+++ Data block +++
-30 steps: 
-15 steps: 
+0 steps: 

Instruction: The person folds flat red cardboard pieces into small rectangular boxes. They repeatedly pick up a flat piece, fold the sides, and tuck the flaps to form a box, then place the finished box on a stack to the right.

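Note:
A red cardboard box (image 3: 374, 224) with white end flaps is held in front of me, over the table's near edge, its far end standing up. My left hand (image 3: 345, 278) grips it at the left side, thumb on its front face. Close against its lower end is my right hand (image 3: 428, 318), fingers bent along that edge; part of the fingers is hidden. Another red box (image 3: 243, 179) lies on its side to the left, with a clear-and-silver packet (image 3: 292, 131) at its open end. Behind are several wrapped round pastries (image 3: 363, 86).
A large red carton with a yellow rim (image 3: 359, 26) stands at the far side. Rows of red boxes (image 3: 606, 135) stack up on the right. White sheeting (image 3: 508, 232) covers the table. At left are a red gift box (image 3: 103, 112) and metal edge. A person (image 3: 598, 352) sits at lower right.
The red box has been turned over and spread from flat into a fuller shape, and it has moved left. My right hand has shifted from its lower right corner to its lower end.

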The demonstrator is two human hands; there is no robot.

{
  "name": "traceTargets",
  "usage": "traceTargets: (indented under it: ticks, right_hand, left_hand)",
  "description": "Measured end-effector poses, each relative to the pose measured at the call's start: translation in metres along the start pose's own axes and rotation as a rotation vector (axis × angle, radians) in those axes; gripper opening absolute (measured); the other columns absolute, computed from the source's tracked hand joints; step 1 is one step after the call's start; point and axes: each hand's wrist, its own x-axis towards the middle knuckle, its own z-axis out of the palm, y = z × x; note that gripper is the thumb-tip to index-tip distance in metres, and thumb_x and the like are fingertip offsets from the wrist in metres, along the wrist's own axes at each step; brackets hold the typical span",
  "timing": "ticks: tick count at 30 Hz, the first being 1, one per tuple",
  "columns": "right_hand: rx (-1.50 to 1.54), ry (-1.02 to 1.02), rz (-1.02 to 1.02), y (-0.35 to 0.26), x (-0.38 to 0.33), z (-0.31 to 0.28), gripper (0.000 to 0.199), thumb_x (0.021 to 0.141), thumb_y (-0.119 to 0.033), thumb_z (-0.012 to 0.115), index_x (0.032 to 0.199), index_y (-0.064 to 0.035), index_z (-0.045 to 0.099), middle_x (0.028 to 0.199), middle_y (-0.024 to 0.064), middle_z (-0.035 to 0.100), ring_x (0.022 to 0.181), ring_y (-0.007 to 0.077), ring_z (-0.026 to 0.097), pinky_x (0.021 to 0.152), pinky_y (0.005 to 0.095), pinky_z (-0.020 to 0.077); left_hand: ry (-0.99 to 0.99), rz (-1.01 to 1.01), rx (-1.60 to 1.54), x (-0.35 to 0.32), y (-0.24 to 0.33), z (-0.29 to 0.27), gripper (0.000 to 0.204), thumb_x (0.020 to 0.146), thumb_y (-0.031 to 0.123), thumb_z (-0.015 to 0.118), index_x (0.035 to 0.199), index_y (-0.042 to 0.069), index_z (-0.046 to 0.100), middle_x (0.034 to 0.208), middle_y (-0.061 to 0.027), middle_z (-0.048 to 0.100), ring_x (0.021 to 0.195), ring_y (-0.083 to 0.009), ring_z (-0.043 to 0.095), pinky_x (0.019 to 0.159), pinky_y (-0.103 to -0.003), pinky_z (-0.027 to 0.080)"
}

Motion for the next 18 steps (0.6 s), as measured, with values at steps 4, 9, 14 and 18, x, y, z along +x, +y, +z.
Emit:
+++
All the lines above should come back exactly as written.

-30 steps: 
-15 steps: 
+0 steps: 

Instruction: The person folds flat red cardboard pieces into small rectangular boxes. They repeatedly pick up a flat piece, fold the sides, and tuck the flaps to form a box, then place the finished box on a stack to the right.

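Note:
A red cardboard box (image 3: 374, 224) with white end flaps is held in front of me, over the table's near edge, its far end standing up. My left hand (image 3: 345, 278) grips it at the left side, thumb on its front face. Close against its lower end is my right hand (image 3: 428, 318), fingers bent along that edge; part of the fingers is hidden. Another red box (image 3: 243, 179) lies on its side to the left, with a clear-and-silver packet (image 3: 292, 131) at its open end. Behind are several wrapped round pastries (image 3: 363, 86).
A large red carton with a yellow rim (image 3: 359, 26) stands at the far side. Rows of red boxes (image 3: 606, 135) stack up on the right. White sheeting (image 3: 508, 232) covers the table. At left are a red gift box (image 3: 103, 112) and metal edge. A person (image 3: 598, 352) sits at lower right.
The red box has been turned over and spread from flat into a fuller shape, and it has moved left. My right hand has shifted from its lower right corner to its lower end.
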
The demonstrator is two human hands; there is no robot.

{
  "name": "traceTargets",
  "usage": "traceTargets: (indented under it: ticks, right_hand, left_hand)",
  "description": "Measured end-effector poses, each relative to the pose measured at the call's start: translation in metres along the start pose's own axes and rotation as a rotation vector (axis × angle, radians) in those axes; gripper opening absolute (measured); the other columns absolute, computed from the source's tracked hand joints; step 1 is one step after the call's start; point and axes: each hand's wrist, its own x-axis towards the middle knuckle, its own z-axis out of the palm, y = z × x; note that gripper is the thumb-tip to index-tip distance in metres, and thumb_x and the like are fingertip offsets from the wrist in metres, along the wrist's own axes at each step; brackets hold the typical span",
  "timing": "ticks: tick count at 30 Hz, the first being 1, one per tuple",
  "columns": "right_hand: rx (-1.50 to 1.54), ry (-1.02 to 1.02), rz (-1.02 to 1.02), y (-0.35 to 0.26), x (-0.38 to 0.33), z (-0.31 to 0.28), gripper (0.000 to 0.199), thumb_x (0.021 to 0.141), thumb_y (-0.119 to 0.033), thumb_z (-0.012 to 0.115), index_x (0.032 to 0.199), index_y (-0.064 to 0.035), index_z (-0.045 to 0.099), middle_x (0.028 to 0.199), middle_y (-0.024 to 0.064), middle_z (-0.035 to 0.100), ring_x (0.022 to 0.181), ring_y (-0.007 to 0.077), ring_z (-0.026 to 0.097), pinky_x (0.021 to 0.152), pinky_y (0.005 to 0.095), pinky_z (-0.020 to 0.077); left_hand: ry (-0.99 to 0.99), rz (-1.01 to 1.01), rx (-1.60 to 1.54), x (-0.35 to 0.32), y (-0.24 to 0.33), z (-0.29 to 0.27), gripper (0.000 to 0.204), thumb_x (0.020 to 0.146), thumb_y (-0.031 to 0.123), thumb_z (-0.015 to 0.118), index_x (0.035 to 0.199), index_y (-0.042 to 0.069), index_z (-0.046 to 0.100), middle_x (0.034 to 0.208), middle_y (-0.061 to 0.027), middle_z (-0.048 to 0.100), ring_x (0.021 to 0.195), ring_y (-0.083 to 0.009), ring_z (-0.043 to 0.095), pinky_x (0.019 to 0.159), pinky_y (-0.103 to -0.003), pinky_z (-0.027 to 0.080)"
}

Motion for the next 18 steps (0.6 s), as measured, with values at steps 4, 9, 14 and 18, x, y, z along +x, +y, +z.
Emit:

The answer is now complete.